Hi. I'm in high school, or my country's equivalent. The place where I get my secondary education is technically in another town, and I knew absolutely no one when I got there, at the end of last summer. Now, to my actual problem. I figure I could ask for help here, as there are no consequences if I don't get any. There's this girl in my new school...
I know, I know: Ask her out! And I will! We both feel strongly about each other, or otherwise I've been delusional for a long time. I met her for the first time about nine months ago, and even though there have been undertones of something since the beginning, we've been friends for quite some time now. How do I work myself around that problem?
None of my past relations, in one way of saying it, have been anything similar to friends at all. Often I unconsciously hinder myself from behaving in a certain way; it's behaviour learned and imprinted on me in a previous life. I do not want to act, be or even think like a douche. I don't think I've ever been one mentally, but a lot of it is "hardcoded" into me. Especially when I'm under stress. I don't like the mask I put on before being "reborn" and now it's all over me. Being nice, friendly and helpful shouldn't exactly be hard to accomplish; it's a matter of attitude. I think I've grown up, or at least are on the right way. I can look behind my shoulders and see what a uncaring, cocky, egoistical and narcissistic complete *censored* I've been, and learn from it. Self-loathing can be productive, if harnessed.
Anyway, I digress. We, I and her, haven't got much in common, as far as I know. In my class we're both the persons that people generally know the least about. It's not that we're reclusive or overly introvert - far from it in both our cases. In my case it is because all my friends there are fairly recent, and I live far from them . If there's one consistently good quality to me; is that I'm a people person. She isn't as talkative as I am, and there's where my main problem roars its ugly head.

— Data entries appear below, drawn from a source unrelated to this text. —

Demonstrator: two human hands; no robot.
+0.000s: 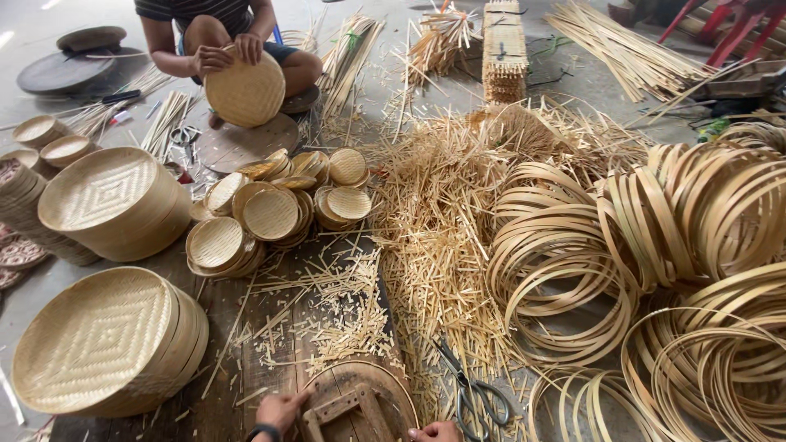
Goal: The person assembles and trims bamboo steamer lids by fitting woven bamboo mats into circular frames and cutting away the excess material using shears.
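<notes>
Pale straw trays (pixel 97 340) — diamond-patterned weave

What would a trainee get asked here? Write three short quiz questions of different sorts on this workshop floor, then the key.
1. True or false: the scissors lie shut on the floor beside the right hand.
2. Multiple choice: what does the left hand touch? A) a woven tray B) the thin bamboo hoop round a wooden form C) the scissors
3. Fill in: the co-worker sitting opposite holds a round woven ____ with both hands.

Key: 1 true. 2 B. 3 tray.
</notes>
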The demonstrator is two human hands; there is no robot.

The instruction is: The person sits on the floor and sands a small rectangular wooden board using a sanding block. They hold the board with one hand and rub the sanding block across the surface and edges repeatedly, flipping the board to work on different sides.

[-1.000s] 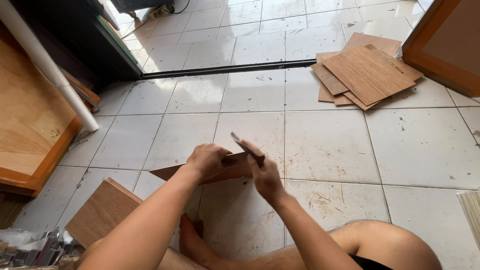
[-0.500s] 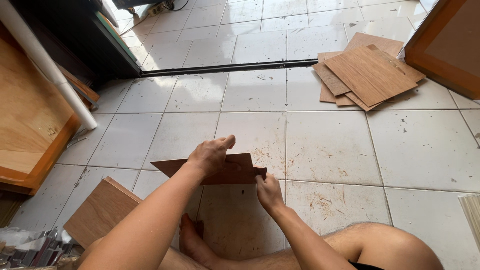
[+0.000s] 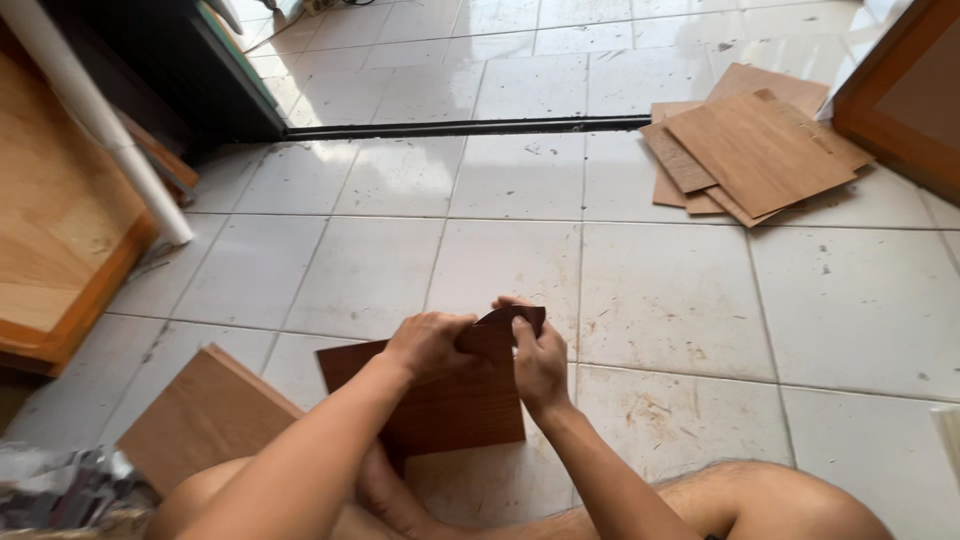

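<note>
Pale wood fills the far left: a framed wooden panel (image 3: 50, 250) lies flat beside a leaning white pipe (image 3: 100, 130), and below it a lighter plywood board (image 3: 205, 415) rests on the tiled floor (image 3: 660, 290) next to a crumpled foil-like heap (image 3: 60, 490) in the corner. Just right of that board, the dark brown veneer sheet (image 3: 450, 405) lies directly in front of the person, its long axis running left to right, with its far right corner curled upward. The left hand (image 3: 425, 345) presses curled fingers on the sheet's far edge, and the right hand (image 3: 540, 360) pinches the lifted corner between thumb and fingers; both meet at that corner, the right slightly nearer it. Farther right, well apart, a loose stack of plywood pieces (image 3: 755, 150) sits near an orange-framed panel (image 3: 900, 100). No container shows.
</note>
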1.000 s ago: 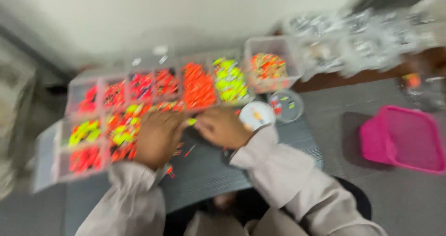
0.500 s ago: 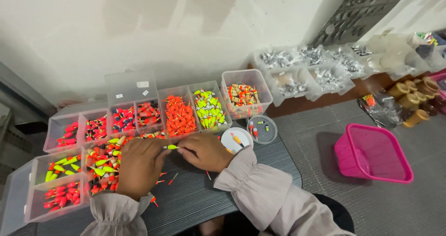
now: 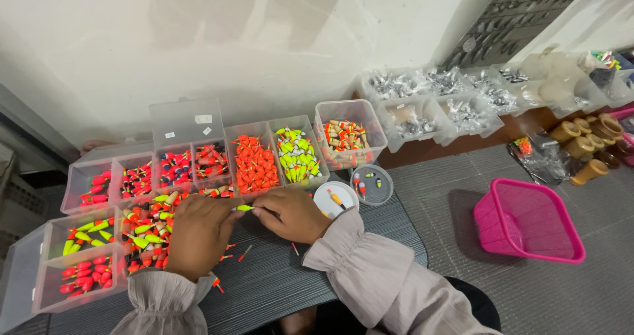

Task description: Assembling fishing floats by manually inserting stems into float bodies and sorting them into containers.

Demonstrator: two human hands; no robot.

I worry that I am a motor-mouth sometimes, especially when I'm with her. I don't want to go on long monologues about something that probably isn't all that interesting to begin with. I'll come off as egocentric and she'll be bored. And boring is the worst possible thing anyone could be. So then I choose my topics and subjects much more carefully. Sometimes it just takes too damn long time, and I will kill myself if I try to start another conversation by asking "Hey, what do you think about X?" after twenty minutes of silence! I love it when we're with the bigger social circle of 4-6 other people excluding us. There I can show her wit and intelligence by talking to the group instead of to her. We talk to each other directly as often as we could, and should...
My god, she is beautiful, smart, funny, gracious and - cry my heart out, me. Do you see the same problem with asking her out as I do? Two hours and thirteen minutes of uncomfortable silence. That is my actual phobia. Silence between me and another person. I can cope with it, if it's between me and someone I've known for years. I guess it's irrational, but it definitely doesn't to me.
Can you help me with being more communicative with someone who isn't talkative? I can't think of anything else relevant to add. I just realized that this post is partly a call for help, and partly a pat on my own back and partly me wallowing in despair. Ah well, let it be that then.